Adding an Audit Trail to Your Hugging Face Fine-Tuning Pipeline

Callum Reeves

Lead ML Infrastructure Engineer, Cognify

The Hugging Face Trainer class is the de facto standard for fine-tuning transformer models in production ML pipelines. Its callback system — the TrainerCallback protocol — is the right hook point for compliance instrumentation because callbacks fire at every significant event in the training lifecycle: run start, epoch boundaries, evaluation steps, checkpoint saves, and run end.

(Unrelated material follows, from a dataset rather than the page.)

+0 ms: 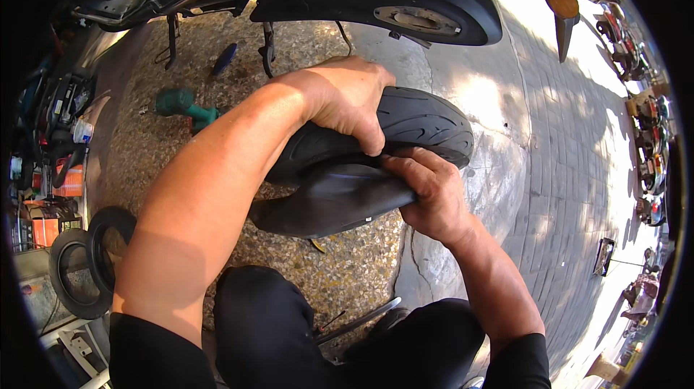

This post is a step-by-step walkthrough of adding Cognify's audit trail to an existing Hugging Face Trainer-based fine-tuning loop. It assumes you have a working training script using transformers.Trainer or SFTTrainer from the trl library. The instrumentation adds approximately 15 lines of code across your training script, and takes under 30 minutes from start to first compliance package export.

Prerequisites

You'll need:

  • Python 3.9+ with transformers >= 4.36
  • An existing training script using Trainer or SFTTrainer
  • A Cognify account and workspace API key (available at fyntuneq.com/login/signup)
  • Your training dataset accessible as an arrow/parquet file, JSONL, or HuggingFace Dataset object

We're assuming you're already logging to W&B or MLflow for experiment tracking. Cognify runs alongside those tools — it doesn't replace them.

Step 1: Installation and workspace setup

Install the SDK:

pip install cognify-sdk

Initialize your workspace in the training script. This goes before your dataset loading code:

import cognify

cognify.init(
    workspace_id="your-workspace-id",
    api_key=os.environ["COGNIFY_API_KEY"],
    project="clinical-nlp-v2",
    run_tags={"team": "ml-platform", "use_case": "discharge-summary"}
)

The workspace_id and project fields structure how runs appear in the compliance dashboard. Projects map to a single model purpose — all fine-tuning runs for a given model use case should share a project identifier so that version lineage is visible across runs.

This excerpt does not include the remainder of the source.